The num_orders is the same as earlier, and the num_books has been added. This shows that, for example on 2018-07-10, there were 4 orders for a total of 12 books.

 

Add Total Price of the Books

The next requirement to add to our query is to show the total price of books sold.

Where is this field located? If we have a look at the ERD, we can see a price column in the order_line table. This represents the price that the book was sold for in the order.

So, we can add this to our query. To get the total price, we can use the SUM function on this price column.

SELECT
DATE_FORMAT(co.order_date, '%Y-%m-%d') AS order_day,
COUNT(DISTINCT co.order_id) AS num_orders,
COUNT(ol.book_id) AS num_books,
SUM(ol.price) AS total_price
FROM cust_order co
INNER JOIN order_line ol ON co.order_id = ol.order_id
GROUP BY DATE_FORMAT(co.order_date, '%Y-%m-%d')
ORDER BY co.order_date ASC;

Here are the results.

order_day num_orders num_books total_price
2018-07-10 4 12 142.58
2018-07-11 5 8 60.43
2018-07-12 5 8 97.84
2018-07-13 7 12 99.27
2018-07-14 7 17 163.27
2018-07-15 4 8 78.24
2018-07-16 5 10 131.93
2018-07-17 5 8 80.63

Our query is looking good so far! Let’s see what’s next.

 

Add a Running Total

The next requirement was to see “the running total of books for the month”.

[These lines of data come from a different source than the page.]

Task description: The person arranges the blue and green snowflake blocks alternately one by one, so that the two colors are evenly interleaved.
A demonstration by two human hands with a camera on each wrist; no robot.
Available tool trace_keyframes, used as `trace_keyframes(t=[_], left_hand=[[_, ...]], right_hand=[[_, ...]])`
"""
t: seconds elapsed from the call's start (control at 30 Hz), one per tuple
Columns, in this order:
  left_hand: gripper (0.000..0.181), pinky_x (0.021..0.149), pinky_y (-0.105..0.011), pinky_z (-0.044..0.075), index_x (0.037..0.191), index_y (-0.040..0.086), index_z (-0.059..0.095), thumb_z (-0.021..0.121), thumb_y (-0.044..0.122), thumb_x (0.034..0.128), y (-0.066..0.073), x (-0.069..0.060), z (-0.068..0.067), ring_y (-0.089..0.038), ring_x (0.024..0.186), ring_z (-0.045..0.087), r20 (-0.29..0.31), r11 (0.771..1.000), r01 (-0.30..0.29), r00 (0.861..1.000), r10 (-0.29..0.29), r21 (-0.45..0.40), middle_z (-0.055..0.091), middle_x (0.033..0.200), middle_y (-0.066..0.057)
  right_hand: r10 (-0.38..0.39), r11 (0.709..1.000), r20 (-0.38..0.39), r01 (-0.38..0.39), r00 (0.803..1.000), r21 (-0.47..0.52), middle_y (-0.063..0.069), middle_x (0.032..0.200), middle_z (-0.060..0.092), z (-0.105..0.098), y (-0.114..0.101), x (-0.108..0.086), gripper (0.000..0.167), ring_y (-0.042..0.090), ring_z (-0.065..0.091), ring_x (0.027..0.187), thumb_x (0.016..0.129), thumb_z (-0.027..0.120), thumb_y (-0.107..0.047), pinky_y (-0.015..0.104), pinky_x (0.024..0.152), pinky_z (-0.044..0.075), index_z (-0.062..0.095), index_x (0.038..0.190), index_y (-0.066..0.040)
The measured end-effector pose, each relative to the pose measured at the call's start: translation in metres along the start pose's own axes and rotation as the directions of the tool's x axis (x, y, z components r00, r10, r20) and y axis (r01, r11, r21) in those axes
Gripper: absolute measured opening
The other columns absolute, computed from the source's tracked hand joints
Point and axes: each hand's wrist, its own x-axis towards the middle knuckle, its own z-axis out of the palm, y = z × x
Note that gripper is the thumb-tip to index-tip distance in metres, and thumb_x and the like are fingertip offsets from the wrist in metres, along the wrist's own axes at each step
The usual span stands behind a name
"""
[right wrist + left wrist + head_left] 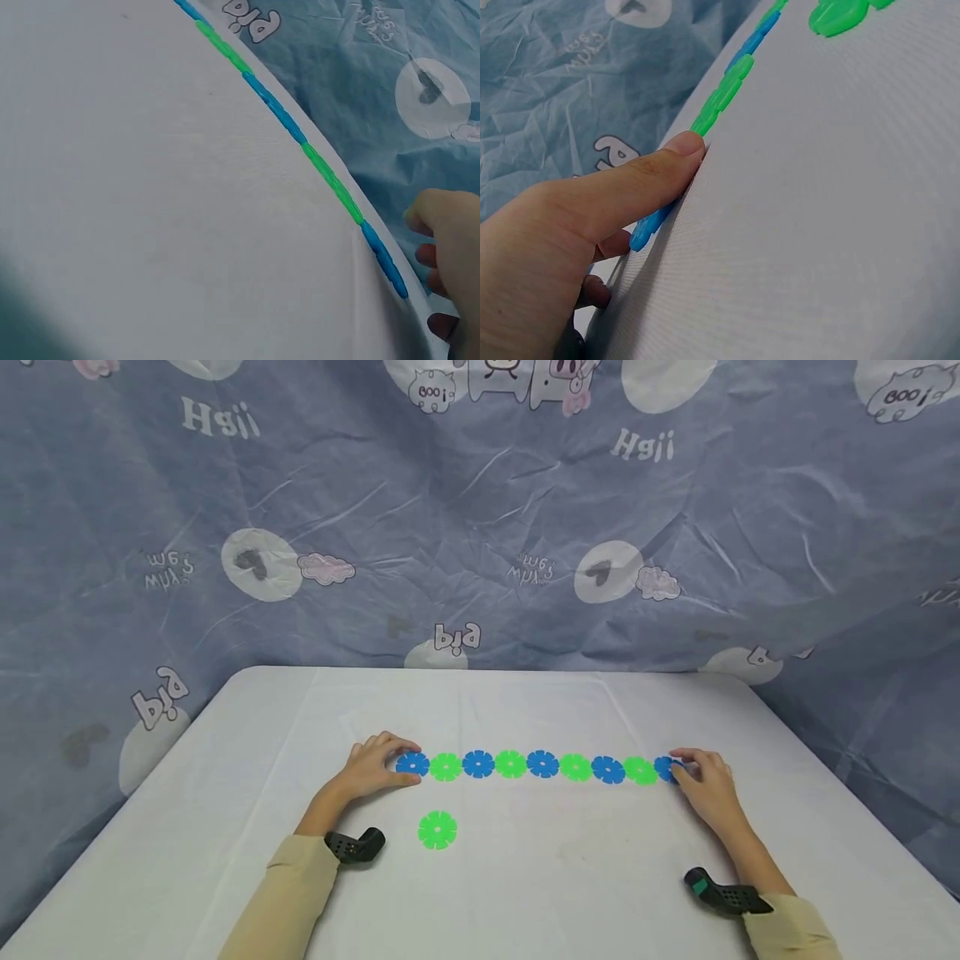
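A row of blue and green plastic snowflake discs [511, 764] alternates across the white table. At its left end my left hand [375, 766] pinches a blue snowflake disc [412, 765], thumb along the near edge and forefinger at the far edge; the thumb hides part of it in the left wrist view. Over the blue end disc [384, 259] on the right, my right hand [707, 782] has its thumb and fingers spread, apart from that disc in the right wrist view. A loose green snowflake disc [437, 830] lies nearer me, beside the left forearm.
The white table [540, 893] ends at a far edge just beyond the row. Behind it hangs a grey-blue printed cloth [450, 527]. A black wrist device [356, 845] sits on the left wrist, another black wrist device [727, 896] on the right.
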Motion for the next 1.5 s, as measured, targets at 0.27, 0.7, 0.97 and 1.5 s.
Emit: trace_keyframes(t=[0.27, 0.7, 0.97, 1.5], left_hand=[[0.053, 0.079, -0.035, 0.024, 0.115, 0.028, 0.059, 0.070, 0.054, 0.0694, -0.002, -0.001, 0.001, -0.017, 0.103, 0.044, -0.002, 1.000, 0.011, 1.000, -0.011, -0.007, 0.052, 0.111, 0.001], [0.054, 0.078, -0.035, 0.024, 0.116, 0.027, 0.059, 0.070, 0.053, 0.0698, -0.001, 0.000, -0.004, -0.018, 0.105, 0.044, 0.010, 1.000, 0.013, 1.000, -0.013, 0.010, 0.051, 0.113, -0.001], [0.052, 0.075, -0.033, 0.023, 0.114, 0.030, 0.060, 0.070, 0.054, 0.0690, -0.002, 0.000, -0.003, -0.015, 0.098, 0.043, 0.001, 1.000, 0.007, 1.000, -0.007, -0.003, 0.051, 0.107, 0.002], [0.051, 0.075, -0.031, 0.023, 0.115, 0.029, 0.060, 0.068, 0.053, 0.0712, 0.003, -0.002, -0.001, -0.015, 0.097, 0.043, -0.007, 1.000, 0.017, 1.000, -0.016, 0.007, 0.051, 0.109, 0.002]], right_hand=[[-0.100, 0.995, 0.111, 0.097, 0.989, 0.034, 0.019, 0.107, 0.051, 0.003, -0.043, 0.000, 0.029, 0.026, 0.044, 0.092, 0.093, 0.048, -0.019, 0.037, 0.073, 0.031, 0.053, 0.117, -0.002], [-0.334, 0.942, 0.289, 0.307, 0.897, 0.137, -0.002, 0.098, 0.058, 0.046, -0.149, -0.036, 0.022, 0.014, 0.049, 0.088, 0.086, 0.060, -0.018, 0.035, 0.078, 0.038, 0.060, 0.108, -0.020], [-0.476, 0.879, 0.437, 0.427, 0.763, 0.212, -0.005, 0.104, 0.057, 0.083, -0.215, -0.054, 0.021, 0.013, 0.051, 0.095, 0.088, 0.056, -0.024, 0.038, 0.084, 0.036, 0.059, 0.108, -0.022], [-0.511, 0.856, 0.493, 0.467, 0.704, 0.220, -0.006, 0.111, 0.051, 0.132, -0.230, -0.070, 0.036, 0.011, 0.049, 0.103, 0.086, 0.055, -0.043, 0.033, 0.087, 0.037, 0.055, 0.116, -0.025]])
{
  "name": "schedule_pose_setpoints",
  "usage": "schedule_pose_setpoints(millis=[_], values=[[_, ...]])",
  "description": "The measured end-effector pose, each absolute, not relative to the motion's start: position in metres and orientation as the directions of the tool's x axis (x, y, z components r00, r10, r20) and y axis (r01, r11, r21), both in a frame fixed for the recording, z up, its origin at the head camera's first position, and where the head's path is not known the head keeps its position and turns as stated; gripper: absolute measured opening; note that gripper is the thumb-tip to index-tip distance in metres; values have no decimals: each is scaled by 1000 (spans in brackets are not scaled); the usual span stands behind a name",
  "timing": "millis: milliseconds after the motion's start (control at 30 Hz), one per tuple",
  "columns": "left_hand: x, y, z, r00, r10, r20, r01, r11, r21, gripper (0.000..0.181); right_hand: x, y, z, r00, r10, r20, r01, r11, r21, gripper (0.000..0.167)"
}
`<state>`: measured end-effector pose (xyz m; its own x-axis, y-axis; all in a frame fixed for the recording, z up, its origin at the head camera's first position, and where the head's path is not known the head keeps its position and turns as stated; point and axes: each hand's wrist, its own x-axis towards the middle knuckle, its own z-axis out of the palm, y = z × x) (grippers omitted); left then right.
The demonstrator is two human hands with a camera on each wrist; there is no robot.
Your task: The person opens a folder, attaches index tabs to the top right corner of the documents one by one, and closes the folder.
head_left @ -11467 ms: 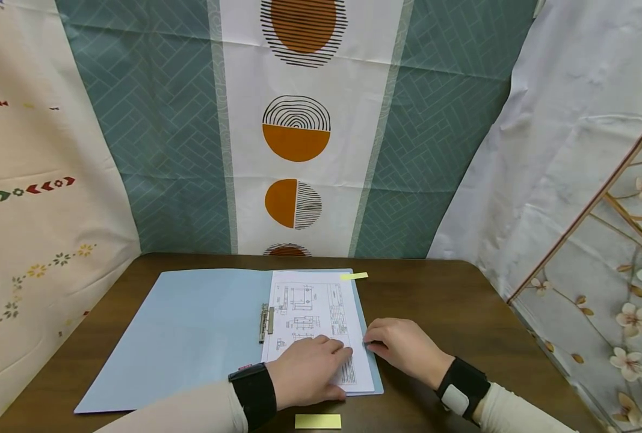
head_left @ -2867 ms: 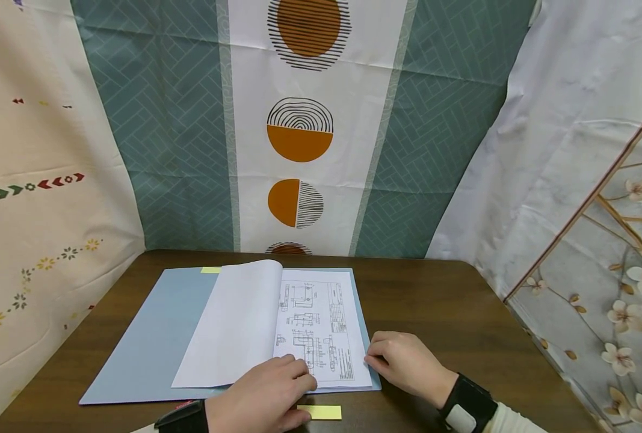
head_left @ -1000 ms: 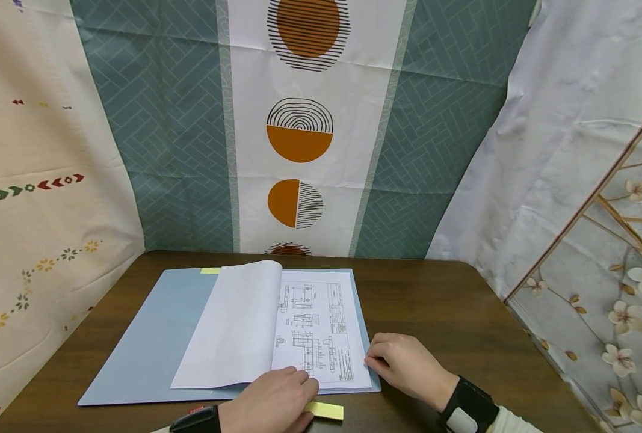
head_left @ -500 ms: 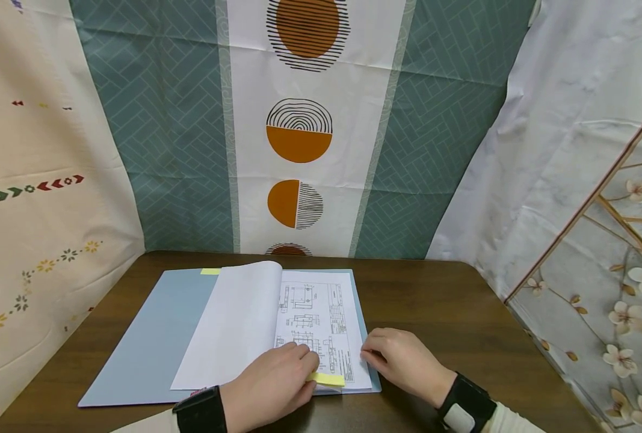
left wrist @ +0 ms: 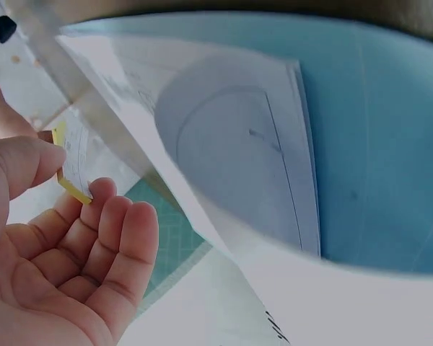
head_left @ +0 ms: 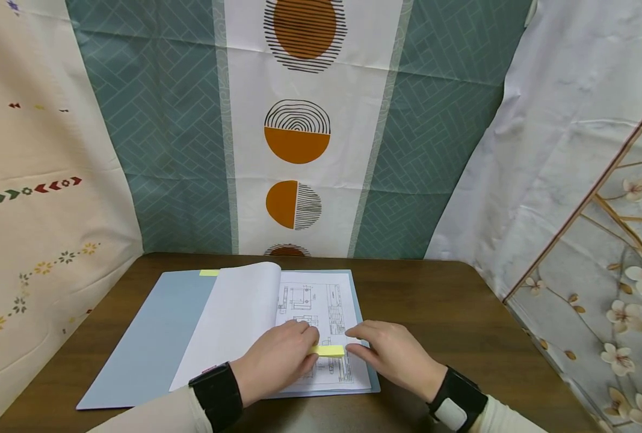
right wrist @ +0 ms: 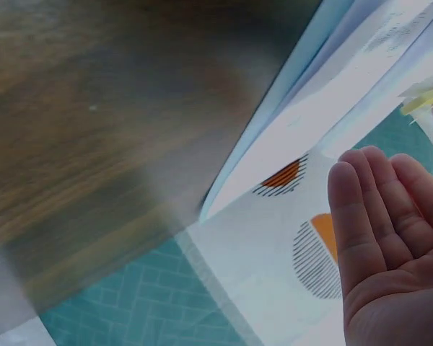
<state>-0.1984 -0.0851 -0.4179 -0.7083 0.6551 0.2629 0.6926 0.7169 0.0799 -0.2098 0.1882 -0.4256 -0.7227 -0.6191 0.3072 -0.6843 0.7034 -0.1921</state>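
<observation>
My left hand (head_left: 277, 361) pinches a small pad of yellow sticky notes (head_left: 328, 350) by its left end, above a page with technical drawings (head_left: 331, 307). In the left wrist view, the sticky notes (left wrist: 72, 189) sit between thumb and fingers. My right hand (head_left: 393, 355) hovers at the pad's right end, thumb and forefinger apart; whether it touches the pad I cannot tell. Long straight fingers of the right hand (right wrist: 390, 238) show in the right wrist view. Below lies an open light blue folder (head_left: 131, 349), its clip hidden by a turned-over sheet (head_left: 234, 325).
A yellow sticky tab (head_left: 209, 272) pokes out past the top of the turned sheet. The folder lies on a dark wooden table (head_left: 434, 294). Patterned cloths (head_left: 180, 150) hang behind and at both sides.
The first sheet has been turned over to the left with its tab. My left hand has lifted the sticky notes off the table over the page. My right hand has left the folder's edge.
</observation>
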Motion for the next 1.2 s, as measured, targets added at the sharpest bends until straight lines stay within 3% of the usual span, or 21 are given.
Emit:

A running total means a sum of orders for the current row and all rows before it. This means each row the running total should increase.

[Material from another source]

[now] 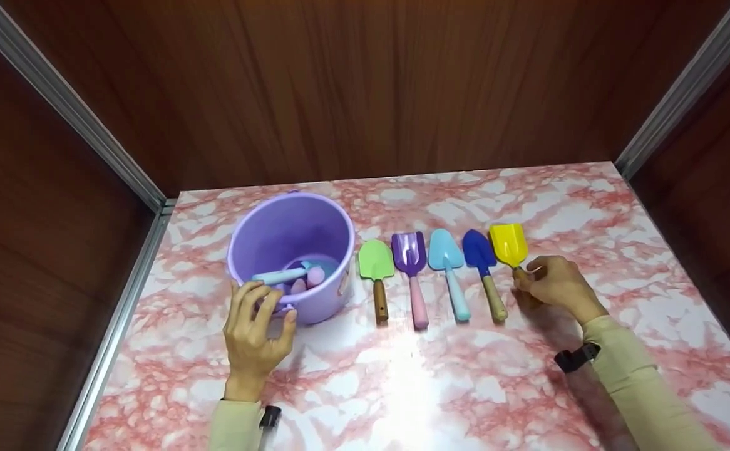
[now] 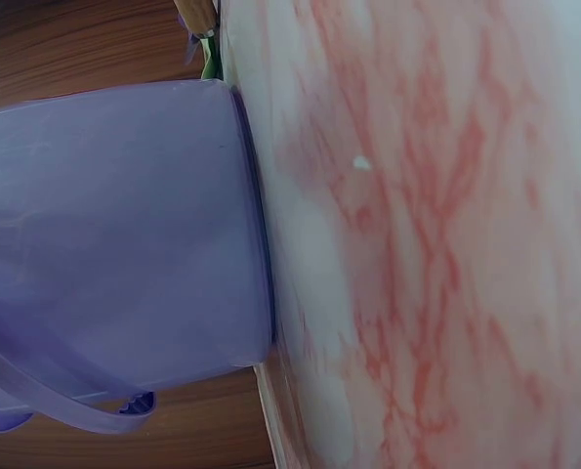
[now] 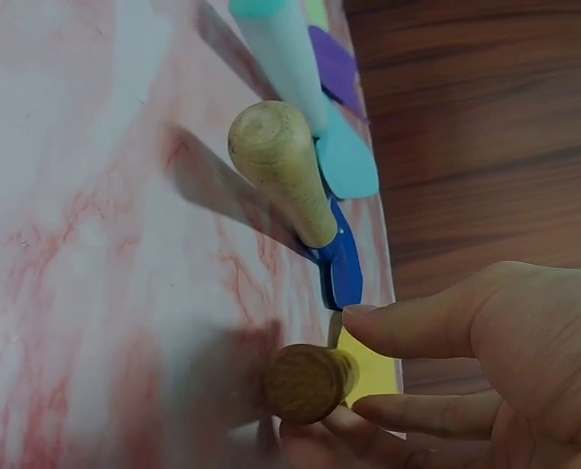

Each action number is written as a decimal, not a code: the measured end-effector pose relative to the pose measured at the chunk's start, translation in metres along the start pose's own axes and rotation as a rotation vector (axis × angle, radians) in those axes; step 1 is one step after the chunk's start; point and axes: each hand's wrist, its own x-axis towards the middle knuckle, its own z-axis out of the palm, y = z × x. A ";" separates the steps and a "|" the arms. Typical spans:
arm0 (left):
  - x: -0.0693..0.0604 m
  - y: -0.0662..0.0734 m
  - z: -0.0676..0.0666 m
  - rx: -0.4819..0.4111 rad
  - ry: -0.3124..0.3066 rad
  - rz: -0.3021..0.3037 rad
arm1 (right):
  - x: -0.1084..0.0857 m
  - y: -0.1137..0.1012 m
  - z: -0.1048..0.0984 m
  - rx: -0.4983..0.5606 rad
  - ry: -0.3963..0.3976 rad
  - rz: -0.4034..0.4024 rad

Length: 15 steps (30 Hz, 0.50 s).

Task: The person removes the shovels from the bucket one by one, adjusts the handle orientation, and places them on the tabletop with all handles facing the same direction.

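"What materials are out there?"

"The surface is marbled in red and white, backed at twelve o'clock by a dark wood-grain panel. Toward ten o'clock stands the purple bucket, smooth, with a round, wide mouth. A light-blue handle and rounded pink pieces lie inside."

"And the tools?"

"A row runs from the bucket toward three o'clock, blades pointing roughly to twelve: a green trowel with a brown wooden handle, a glossy purple trowel with a pink one, a light-blue trowel and a pointed dark-blue trowel on pale, round-ended wood."

"The last one?"

"The yellow trowel sits at two o'clock on the surface, its blade broad and squared, its handle brown grained wood."

"What are the hands doing?"

"The left grip holds the bucket's rim at seven o'clock, fingers bent over it. The right grip has thumb and fingers about the yellow trowel's handle; whether they clasp it, I can't tell."
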 end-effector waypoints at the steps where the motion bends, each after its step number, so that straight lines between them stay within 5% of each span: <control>1: 0.000 0.000 0.000 0.000 -0.001 0.001 | 0.000 -0.001 -0.001 -0.006 0.001 0.005; 8: -0.001 0.000 0.001 0.013 -0.012 -0.001 | 0.003 -0.017 -0.006 -0.071 0.029 0.047; 15: -0.001 -0.001 0.001 0.017 -0.021 -0.006 | 0.012 -0.057 -0.008 -0.062 -0.007 0.025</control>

The “for the month” part of the requirement indicates that it should reset at the start of the next month.

How do we do that in SQL?

First, it would be helpful to see the month of each order. We can see the date which includes the month, but showing the month may make it easier to visualise.

SELECT
DATE_FORMAT(co.order_date, '%Y-%m') AS order_month,
DATE_FORMAT(co.order_date, '%Y-%m-%d') AS order_day,
COUNT(DISTINCT co.order_id) AS num_orders,
COUNT(ol.book_id) AS num_books,
SUM(ol.price) AS total_price
FROM cust_order co
INNER JOIN order_line ol ON co.order_id = ol.order_id
GROUP BY 
  DATE_FORMAT(co.order_date, '%Y-%m'),
  DATE_FORMAT(co.order_date, '%Y-%m-%d')
ORDER BY co.order_date ASC;

We’ve added a new column with an alias of order_month to the SELECT clause. This uses the date_format function to just get the month and year. We also add this to the GROUP BY clause so the query results are shown correctly.

Here are the results.

order_month order_day num_orders num_books total_price
2018-07 2018-07-10 4 12 142.58
2018-07 2018-07-11 5 8 60.43
2018-07 2018-07-12 5 8 97.84
2018-07 2018-07-13 7 12 99.27
2018-07 2018-07-14 7 17 163.27
2018-07 2018-07-15 4 8 78.24
2018-07 2018-07-16 5 10 131.93
2018-07 2018-07-17 5 8 80.63

We’ve got the month. Now we need to add the running total.

In SQL, many functions perform calculations on data in the same row, such as rounding a number, or over all data in a table, such as counting rows.

Another way to look at data for a function is a subset of your results. This is often referred to as a “window”, and it’s what we want to do here. We want to get a total for each row, but the total should only include records that:

  • Appear before the current record in the results (records with an earlier order_day)
  • Are in the same month (have the same order_month)

We can do this using analytic functions or window functions. I’ve written a guide here if you want to know more.

How do we know we need analytic functions? Because of the data we want to include in the total. We need more than just one row, but not all rows in the result.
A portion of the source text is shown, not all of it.